• [TRY IT]: Filter the listing below, keeping every line that holds "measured".

#### RECORDS FOR THE TASK

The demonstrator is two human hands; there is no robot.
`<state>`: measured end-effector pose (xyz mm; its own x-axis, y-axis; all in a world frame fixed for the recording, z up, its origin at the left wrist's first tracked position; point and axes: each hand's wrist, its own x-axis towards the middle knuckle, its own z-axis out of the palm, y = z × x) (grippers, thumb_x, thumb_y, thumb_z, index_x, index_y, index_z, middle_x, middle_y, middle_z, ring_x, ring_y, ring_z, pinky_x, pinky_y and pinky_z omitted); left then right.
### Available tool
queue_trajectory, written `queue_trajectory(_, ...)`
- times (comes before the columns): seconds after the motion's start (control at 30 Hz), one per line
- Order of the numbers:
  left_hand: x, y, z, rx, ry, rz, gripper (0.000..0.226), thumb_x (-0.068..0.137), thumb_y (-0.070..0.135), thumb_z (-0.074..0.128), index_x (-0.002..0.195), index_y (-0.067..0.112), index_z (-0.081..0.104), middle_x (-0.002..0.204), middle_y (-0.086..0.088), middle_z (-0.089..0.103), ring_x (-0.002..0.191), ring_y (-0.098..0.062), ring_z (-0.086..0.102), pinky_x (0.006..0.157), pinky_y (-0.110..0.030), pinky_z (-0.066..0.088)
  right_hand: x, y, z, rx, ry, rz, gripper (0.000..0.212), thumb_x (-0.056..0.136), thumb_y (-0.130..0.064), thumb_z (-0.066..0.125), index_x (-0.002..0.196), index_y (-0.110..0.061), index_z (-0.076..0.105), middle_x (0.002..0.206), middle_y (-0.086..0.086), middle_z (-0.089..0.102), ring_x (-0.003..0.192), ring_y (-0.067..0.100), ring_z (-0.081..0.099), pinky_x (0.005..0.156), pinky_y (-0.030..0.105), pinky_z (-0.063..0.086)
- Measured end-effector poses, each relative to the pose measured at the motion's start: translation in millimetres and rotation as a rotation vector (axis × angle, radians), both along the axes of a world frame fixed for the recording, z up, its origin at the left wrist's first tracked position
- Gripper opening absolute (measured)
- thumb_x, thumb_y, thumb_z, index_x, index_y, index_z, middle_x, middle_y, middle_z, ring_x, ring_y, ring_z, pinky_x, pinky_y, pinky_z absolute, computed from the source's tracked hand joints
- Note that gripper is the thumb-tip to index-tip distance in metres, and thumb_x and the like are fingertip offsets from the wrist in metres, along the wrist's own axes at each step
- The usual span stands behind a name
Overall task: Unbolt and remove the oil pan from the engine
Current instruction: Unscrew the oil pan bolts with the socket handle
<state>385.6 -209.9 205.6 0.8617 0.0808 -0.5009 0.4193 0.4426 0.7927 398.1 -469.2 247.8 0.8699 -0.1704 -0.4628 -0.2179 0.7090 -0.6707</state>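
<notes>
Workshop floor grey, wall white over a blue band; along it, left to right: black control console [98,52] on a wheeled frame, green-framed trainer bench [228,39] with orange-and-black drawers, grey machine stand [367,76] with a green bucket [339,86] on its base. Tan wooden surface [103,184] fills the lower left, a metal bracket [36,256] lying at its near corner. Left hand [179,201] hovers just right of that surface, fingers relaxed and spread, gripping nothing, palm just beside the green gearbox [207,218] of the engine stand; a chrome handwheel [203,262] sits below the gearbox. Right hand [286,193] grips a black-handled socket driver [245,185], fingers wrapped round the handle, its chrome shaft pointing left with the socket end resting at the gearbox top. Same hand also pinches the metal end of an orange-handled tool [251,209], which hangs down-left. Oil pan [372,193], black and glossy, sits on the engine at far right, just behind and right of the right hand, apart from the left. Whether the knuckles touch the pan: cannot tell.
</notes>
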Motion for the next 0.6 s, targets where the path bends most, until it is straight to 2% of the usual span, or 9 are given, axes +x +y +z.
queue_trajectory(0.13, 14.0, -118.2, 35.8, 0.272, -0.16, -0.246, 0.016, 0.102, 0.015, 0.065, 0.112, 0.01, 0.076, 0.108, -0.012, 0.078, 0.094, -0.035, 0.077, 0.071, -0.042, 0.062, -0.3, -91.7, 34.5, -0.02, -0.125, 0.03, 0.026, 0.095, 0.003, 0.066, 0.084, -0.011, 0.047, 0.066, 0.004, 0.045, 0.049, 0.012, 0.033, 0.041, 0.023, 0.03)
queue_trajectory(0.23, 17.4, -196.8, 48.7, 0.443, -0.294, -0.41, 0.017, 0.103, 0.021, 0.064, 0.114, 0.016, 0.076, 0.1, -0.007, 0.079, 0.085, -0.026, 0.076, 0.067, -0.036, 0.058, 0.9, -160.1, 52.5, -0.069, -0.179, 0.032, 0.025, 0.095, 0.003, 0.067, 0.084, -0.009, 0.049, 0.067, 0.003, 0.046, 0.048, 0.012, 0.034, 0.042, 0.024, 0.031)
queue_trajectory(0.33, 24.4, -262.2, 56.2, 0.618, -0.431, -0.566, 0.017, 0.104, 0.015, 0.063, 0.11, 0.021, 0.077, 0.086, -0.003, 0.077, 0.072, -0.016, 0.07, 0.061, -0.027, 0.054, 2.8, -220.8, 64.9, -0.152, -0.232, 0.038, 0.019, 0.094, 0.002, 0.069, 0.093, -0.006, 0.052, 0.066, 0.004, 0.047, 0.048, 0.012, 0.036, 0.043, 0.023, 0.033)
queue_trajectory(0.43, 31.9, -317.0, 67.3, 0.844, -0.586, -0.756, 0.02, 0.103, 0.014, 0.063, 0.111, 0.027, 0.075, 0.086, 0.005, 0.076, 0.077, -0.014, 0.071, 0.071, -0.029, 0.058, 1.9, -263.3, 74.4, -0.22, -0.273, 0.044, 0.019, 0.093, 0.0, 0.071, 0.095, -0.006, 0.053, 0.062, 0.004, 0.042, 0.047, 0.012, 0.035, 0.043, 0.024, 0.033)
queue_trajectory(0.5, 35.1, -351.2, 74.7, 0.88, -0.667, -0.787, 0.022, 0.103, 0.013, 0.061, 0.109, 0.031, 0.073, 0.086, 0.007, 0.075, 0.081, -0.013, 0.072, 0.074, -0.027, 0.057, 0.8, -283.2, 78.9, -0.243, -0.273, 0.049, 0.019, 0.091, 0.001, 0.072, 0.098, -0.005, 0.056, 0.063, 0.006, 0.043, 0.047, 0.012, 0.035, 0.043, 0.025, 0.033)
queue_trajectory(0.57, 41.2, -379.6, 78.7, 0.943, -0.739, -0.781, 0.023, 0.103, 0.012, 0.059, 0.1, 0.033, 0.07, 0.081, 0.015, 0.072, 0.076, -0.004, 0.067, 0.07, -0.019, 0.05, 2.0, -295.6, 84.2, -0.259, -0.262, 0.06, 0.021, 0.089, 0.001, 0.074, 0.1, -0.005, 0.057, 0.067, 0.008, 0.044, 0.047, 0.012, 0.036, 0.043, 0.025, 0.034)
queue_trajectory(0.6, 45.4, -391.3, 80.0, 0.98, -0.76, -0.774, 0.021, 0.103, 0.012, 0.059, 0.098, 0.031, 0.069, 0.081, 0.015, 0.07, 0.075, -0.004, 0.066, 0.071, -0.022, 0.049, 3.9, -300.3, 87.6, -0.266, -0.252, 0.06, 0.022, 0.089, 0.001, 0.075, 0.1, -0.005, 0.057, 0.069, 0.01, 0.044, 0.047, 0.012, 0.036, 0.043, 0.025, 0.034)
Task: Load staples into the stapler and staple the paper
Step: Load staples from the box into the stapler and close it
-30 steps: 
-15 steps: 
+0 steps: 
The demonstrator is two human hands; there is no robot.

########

• [RESULT BELOW]:
`<state>`: measured end-effector pose (xyz mm; its own x-axis, y-axis; all in a world frame fixed for the recording, z up, its origin at the left wrist's first tracked position; point and axes: each hand's wrist, its own x-axis towards the middle knuckle, its own z-axis out of the palm, y = z × x) (grippers, thumb_x, thumb_y, thumb_z, index_x, index_y, index_z, middle_x, middle_y, middle_z, ring_x, ring_y, ring_z, pinky_x, pinky_y and pinky_z omitted); left then right.
- Measured end-effector poses, each relative to the pose measured at the motion's start: translation in millimetres and rotation as a rotation vector (axis × angle, radians), both along the axes of a world frame fixed for the recording, z up, its origin at the left wrist's first tracked position
- Gripper opening absolute (measured)

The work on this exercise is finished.